Io il Festival di Sanremo lo difendo perché Sanremo è l’asset più importante della RAI, una gallina dalle uova d’oro a cui governi senza più opposizioni non possono rinunciare in un Paese di soviet e boiardi dove ancora esistono tre canali pagati obbligatoriamente dai cittadini, senza che questi abbiano più nemmeno la libertà di essere multati se non versano il canone, giacché un italico fior di statista che ringraziò i cinesi per i “loro compatrioti” Marco Polo e Matteo Ricci ce lo ha infilato nella bolletta della luce.
Io il Festival di Sanremo lo difendo perché fa quello che da diversi secoli fa il mondo in cui stiamo, guadagnando consensi a ogni giro di pista. Contesta, demolisce, vilipende, sporca, sputa e bestemmia l’uomo in ciò che lo rende tale: la sua natura intangibile, i suoi diritti inalienabili e la sua intimità più profonda, ovvero la sua sessualità binaria, il suo senso di ciò che è sacro (dalla famiglia alla cultura intesa come coltivazione dell’anima), la sua libertà religiosa.

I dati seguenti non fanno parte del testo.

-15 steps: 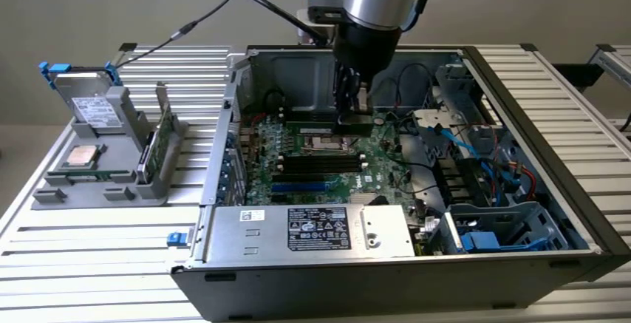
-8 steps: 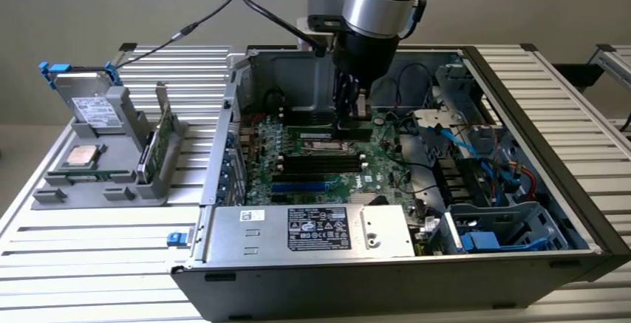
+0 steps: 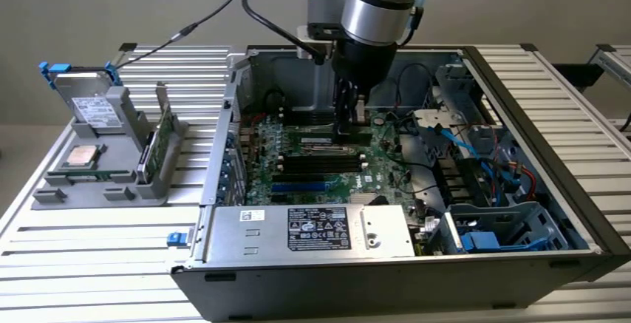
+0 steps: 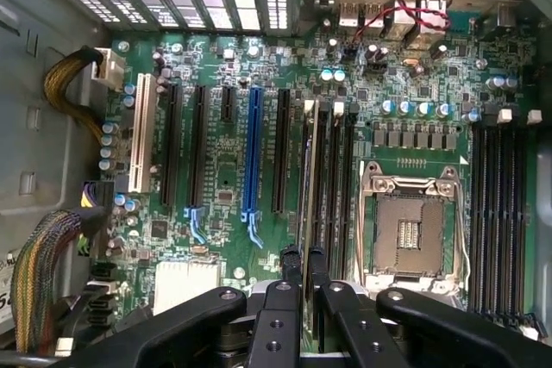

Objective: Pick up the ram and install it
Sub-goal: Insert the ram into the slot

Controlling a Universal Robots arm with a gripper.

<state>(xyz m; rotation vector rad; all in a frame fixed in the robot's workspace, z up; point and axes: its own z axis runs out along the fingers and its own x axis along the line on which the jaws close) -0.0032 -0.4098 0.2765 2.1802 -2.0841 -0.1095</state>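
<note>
The ram (image 4: 309, 180) is a thin green stick seen edge-on, pinched between my gripper's (image 4: 304, 258) black fingers (image 4: 291, 263). It hangs lengthwise over the black memory slots (image 4: 332, 180) beside the empty processor socket (image 4: 410, 232); I cannot tell whether it touches a slot. In the exterior view my gripper (image 3: 345, 120) reaches down into the open computer case, just above the motherboard (image 3: 367, 179) near its back half.
Case walls (image 3: 537, 127), cables (image 3: 473, 153) and drive cages surround the board. The power supply (image 3: 306, 230) blocks the near side. On the exterior view's left a grey fixture (image 3: 99, 179) holds a silver processor chip (image 3: 82, 157) and another upright green board (image 3: 154, 149).
</note>
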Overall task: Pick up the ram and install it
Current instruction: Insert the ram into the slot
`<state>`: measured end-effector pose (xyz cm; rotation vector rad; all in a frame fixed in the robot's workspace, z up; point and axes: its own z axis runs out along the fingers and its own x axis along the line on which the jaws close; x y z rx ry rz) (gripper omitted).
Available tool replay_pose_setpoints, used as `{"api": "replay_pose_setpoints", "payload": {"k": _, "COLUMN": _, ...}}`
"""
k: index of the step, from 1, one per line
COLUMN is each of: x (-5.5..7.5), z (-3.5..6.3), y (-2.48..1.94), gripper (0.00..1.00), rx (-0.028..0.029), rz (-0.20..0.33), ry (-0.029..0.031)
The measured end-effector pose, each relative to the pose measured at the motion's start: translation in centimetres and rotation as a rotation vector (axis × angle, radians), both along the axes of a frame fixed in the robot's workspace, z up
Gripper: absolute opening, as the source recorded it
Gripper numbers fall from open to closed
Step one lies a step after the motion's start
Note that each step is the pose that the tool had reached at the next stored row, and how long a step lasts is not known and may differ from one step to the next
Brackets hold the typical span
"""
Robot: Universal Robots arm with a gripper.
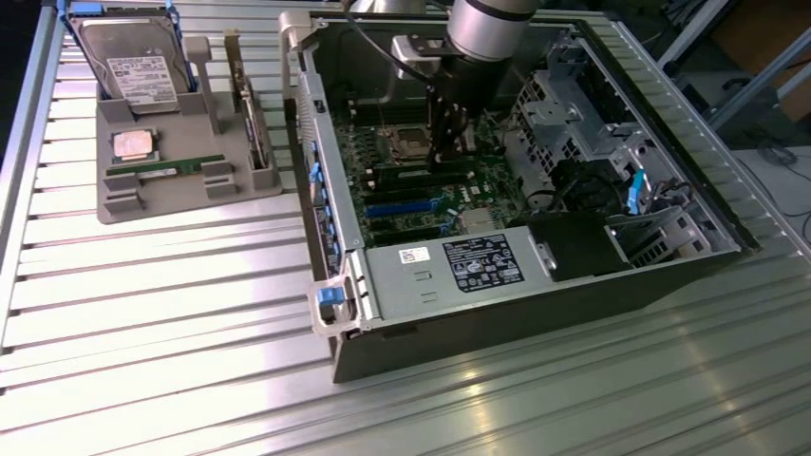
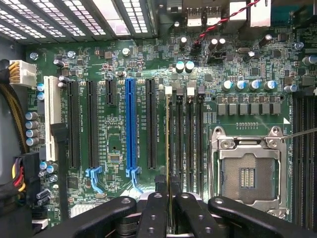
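My gripper (image 1: 451, 157) reaches down into the open computer case (image 1: 507, 313), over the memory slots beside the CPU socket (image 1: 408, 142). In the wrist view the gripper (image 2: 168, 187) is shut on the ram (image 2: 167, 139). The ram is seen edge-on as a thin green-yellow line. It runs along the first of several black memory slots, between the blue expansion slot (image 2: 131, 124) and the CPU socket (image 2: 247, 176). I cannot tell how deep it sits in the slot. A second, alike stick (image 1: 165, 170) lies on the grey tray (image 1: 190, 198) outside the case.
The tray also carries a hard drive (image 1: 133, 62) and a square silver CPU chip (image 1: 133, 144). The power supply (image 1: 469, 266) and drive cage (image 1: 571, 95) flank the motherboard. Cable bundles (image 2: 17, 173) lie beside the board. The case walls close in around the arm.
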<state>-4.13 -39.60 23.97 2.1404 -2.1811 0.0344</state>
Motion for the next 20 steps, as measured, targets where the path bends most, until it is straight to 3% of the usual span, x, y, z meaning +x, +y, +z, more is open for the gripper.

I molti critici del Festival oggi, scandalizzati di quel che hanno visto e sentito la settimana scorsa, sono così intelligenti e seri da comprendere il senso della mia provocazione. Dico quindi loro che indignarsi serve solo a finanziare il Festival dell’anno venturo. Il Festival quest’anno, come gli anni scorsi, ci conta sulle polemiche, spera di scandalizzare il borghese. Dunque basta darsi di gomito in chat, leoni da tastiera. O cambiamo il mondo intero, oppure lamentarsi con il Festival è come prendersela con la cartiera per contestare i giornalini porno. E dunque cambiamo il mondo. Se qualche centinaio di migliaia di persone da domani, invece di scambiarsi messaggini, smettesse di pagare la luce per boicottare la RAI, portasse il proprio televisore in ricicleria o si incatenasse al cavallo di Viale Mazzini qualcosa inizierebbe.
E invece ci affanniamo a guardare ancora una volta il Festival per dormire sonni tranquilli avendo twittato nel letto le nostre intemerate. Giddap.